- **Exercise directions**
With respect to the word "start", report how many lines of the following listing include it. Give nothing but the number.

- **Information provided**
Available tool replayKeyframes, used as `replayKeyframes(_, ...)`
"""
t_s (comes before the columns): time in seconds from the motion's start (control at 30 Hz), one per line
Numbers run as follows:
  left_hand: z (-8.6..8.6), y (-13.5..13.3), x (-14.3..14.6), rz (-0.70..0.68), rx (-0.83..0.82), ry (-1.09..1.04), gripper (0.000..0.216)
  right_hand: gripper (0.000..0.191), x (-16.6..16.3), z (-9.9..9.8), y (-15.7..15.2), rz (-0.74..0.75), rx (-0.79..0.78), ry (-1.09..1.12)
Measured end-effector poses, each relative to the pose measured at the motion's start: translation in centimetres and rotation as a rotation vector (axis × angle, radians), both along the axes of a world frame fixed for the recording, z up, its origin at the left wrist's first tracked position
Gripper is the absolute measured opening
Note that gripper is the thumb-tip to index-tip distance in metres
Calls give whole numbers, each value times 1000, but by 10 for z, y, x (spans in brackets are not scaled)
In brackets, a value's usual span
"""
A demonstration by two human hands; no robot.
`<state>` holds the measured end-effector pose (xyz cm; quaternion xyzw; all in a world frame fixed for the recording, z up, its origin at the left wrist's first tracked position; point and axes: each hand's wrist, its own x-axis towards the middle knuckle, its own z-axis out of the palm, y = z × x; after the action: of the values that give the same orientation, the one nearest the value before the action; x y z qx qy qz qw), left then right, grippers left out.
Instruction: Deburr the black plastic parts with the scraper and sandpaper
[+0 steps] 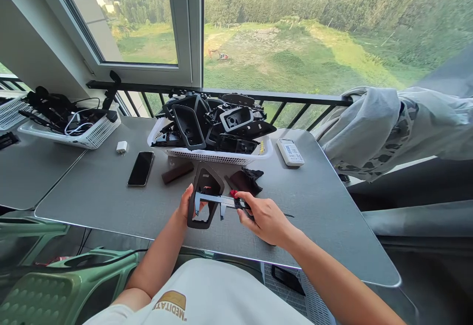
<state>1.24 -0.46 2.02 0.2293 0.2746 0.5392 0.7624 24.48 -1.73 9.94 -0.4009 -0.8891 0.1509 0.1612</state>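
My left hand (184, 205) grips the left edge of a black plastic frame part (204, 186), held upright just above the grey table (318, 206). My right hand (262, 216) is closed on a metal caliper (216, 200) with a red thumb piece, laid across the frame's opening. Behind them stands a white basket (218, 156) piled with several black plastic parts.
A black phone (141, 168) and a white charger (121, 146) lie at the left, a white remote (290, 152) at the right. Dark pieces (244, 181) lie in front of the basket. A second basket (84, 135) with cables sits far left. Grey cloth (384, 127) hangs on the railing.
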Motion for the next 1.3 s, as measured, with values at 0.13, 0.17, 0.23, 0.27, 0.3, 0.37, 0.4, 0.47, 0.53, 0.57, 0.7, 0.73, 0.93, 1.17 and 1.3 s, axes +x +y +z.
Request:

- **Reply**
2